Dal canale youtube/facebook alla condivisione continua da parte degli utenti social dei loro video, la cui forza è insita sicuramente nel talento dei due giovani attori Claudio Casisa e Annandrea Vitrano, ma anche nella capacità di rappresentare situazioni e dinamiche uomo/donna nelle quali è impossibile non riconoscersi. Poi il tour estivo, tante tappe in giro per la Sicilia e un continuo succedersi di emozioni, come racconta Annandrea ai microfoni di Rsc Radio Studio Centrale.

” Dopo quest’estate meravigliosa, con tantissime tappe che ci hanno permesso di toccare quasi tutta la Sicilia abbiamo deciso di buttarci su questo nuovo lavoro che ci ha e ci sta impegnando non poco.
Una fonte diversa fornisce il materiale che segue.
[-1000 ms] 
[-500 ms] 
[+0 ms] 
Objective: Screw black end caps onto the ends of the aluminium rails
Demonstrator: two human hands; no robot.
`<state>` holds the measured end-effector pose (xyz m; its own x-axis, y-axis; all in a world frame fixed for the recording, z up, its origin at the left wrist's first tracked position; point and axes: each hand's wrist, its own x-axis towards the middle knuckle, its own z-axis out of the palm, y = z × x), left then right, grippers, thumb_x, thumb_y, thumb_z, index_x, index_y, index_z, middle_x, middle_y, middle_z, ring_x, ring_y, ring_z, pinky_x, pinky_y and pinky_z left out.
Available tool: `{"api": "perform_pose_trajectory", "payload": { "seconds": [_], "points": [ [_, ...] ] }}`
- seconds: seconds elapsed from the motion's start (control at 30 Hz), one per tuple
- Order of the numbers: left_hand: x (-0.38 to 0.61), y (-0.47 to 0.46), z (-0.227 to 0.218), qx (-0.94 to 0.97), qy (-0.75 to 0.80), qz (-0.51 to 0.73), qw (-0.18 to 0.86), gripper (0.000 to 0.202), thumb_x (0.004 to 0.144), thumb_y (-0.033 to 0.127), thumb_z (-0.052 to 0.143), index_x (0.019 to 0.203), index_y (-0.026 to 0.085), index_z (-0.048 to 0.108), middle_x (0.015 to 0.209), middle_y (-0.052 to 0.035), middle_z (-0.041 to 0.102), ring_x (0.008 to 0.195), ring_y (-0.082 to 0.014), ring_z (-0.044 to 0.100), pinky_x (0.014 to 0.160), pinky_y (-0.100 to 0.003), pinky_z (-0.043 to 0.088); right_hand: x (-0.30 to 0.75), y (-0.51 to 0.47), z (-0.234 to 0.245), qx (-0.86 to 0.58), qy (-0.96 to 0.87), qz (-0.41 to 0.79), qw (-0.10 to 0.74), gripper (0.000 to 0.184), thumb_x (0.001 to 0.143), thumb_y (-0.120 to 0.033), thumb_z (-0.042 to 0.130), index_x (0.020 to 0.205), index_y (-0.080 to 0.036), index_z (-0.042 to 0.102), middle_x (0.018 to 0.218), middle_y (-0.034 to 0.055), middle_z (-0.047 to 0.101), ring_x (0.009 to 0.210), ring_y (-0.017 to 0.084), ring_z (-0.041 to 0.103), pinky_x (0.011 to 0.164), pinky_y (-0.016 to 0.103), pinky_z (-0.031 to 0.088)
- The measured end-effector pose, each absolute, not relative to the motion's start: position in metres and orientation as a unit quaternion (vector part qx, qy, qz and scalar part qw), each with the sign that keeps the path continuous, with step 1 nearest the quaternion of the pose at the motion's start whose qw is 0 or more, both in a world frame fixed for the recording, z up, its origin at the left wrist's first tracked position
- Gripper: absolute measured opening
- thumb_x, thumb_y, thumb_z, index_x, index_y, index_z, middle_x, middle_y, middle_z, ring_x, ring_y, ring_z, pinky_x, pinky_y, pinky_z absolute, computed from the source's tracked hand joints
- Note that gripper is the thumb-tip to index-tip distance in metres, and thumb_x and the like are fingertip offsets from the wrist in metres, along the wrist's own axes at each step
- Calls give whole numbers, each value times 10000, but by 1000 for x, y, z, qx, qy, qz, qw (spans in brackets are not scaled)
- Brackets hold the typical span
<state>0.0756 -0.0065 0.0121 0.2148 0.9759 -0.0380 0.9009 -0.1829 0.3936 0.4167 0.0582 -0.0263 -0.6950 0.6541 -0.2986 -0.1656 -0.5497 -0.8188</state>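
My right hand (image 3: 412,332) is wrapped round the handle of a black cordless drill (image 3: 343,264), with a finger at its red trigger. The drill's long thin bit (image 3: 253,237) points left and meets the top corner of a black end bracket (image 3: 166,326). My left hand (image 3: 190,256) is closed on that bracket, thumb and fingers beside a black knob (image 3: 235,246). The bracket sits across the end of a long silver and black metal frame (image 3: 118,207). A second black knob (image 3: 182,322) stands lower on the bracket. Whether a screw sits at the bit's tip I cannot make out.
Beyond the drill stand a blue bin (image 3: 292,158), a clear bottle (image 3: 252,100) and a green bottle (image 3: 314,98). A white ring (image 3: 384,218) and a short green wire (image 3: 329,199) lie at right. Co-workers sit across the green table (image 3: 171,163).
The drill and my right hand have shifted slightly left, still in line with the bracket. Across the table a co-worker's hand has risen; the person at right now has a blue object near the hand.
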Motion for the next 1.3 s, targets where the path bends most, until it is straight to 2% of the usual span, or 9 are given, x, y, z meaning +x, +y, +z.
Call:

Attualmente stiamo portando “Amore tre punto zero” al teatro Agricantus di Palermo, la nostra città ( fino al 15 novembre, ndr), ma a gennaio parte il tour nazionale…quindi ci stiamo preparando bene bene.”

E che i Soldi Spicci abbiano deciso di alzare il tiro con “Amore tre punto zero” si intuisce anche dal fatto che, oltre agli storici collaboratori, si avvalgono di autori del calibro di Bozzi e Montebelli, già coautori di Fiorello: “L’incontro con loro è avvenuto per caso. Li abbiamo conosciuti a Roma, dove abbiamo fatto uno spettacolo lo scorso inverno, e Francesco Bozzi, che fra l’altro è a sua volta palermitano, era curioso di questo duo. Dopo lo spettacolo si è chiacchierato di una possibile collaborazione che poi si è realmente concretizzata nella scrittura di questo spettacolo ” racconta quasi ancora incredulo Claudio.

“Amore tre punto zero” racconta la convivenza di una coppia alle prese con un trasferimento per motivi di studio, una questione nella quale, anche stavolta, molti si riconosceranno: “Nello spettacolo raccontiamo anche le ansie di questi due ragazzi che lasciano la propria terra , proprio come molti nostri reali amici o conoscenti. La differenza fondamentale sta nel fatto che i nostri colleghi vengono inviati a Barcellona o Londra, noi invece siamo stati mandati dall’università a Portobuffolè, in provincia di Treviso. Tra l’altro questo comune esiste davvero…no so se sono al corrente del fatto che li nominiamo ogni santo giorno…” concludono divertiti e quasi all’unisono i due.